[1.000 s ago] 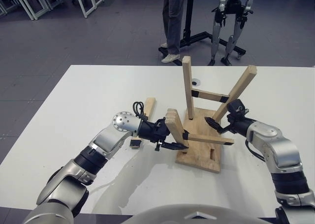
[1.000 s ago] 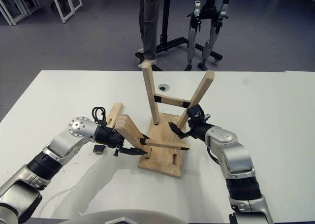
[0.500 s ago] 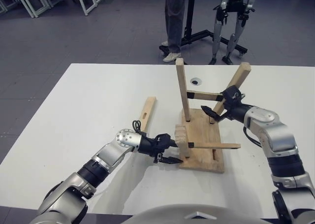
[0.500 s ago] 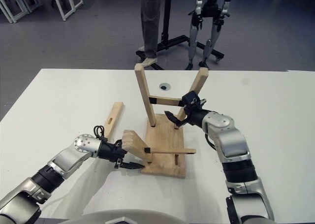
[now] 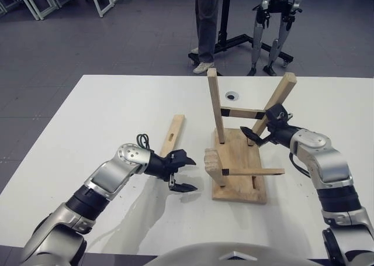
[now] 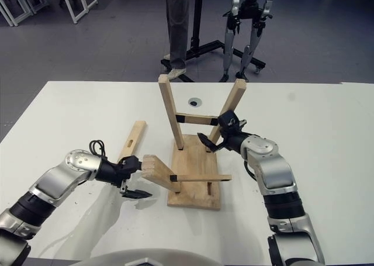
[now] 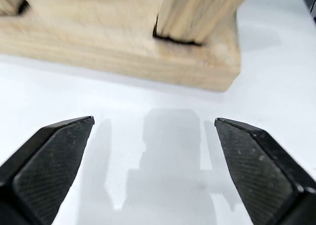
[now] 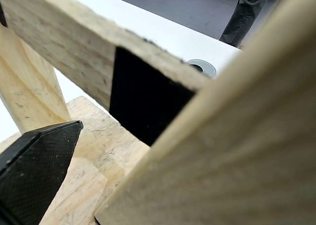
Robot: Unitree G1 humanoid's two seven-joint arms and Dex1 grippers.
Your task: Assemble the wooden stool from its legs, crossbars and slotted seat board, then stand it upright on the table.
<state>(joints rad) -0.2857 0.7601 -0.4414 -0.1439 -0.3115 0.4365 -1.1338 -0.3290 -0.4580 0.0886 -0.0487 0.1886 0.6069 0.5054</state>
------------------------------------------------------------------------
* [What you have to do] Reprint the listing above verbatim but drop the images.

* [Reply]
[1.000 s ago] 
[1.000 s ago] 
[0.500 s ago] 
[0.500 s ago] 
[now] 
[now] 
[now] 
[now] 
Robot: Unitree G1 humanoid's two seven-joint arms and Dex1 grippers.
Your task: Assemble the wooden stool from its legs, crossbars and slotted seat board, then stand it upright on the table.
<state>(joints rad) -0.2857 0.7601 -0.4414 -0.1439 -0.3115 0.4365 -1.1338 -0.3290 -0.4580 0.0886 -0.0487 0.1886 0.6069 0.5054</state>

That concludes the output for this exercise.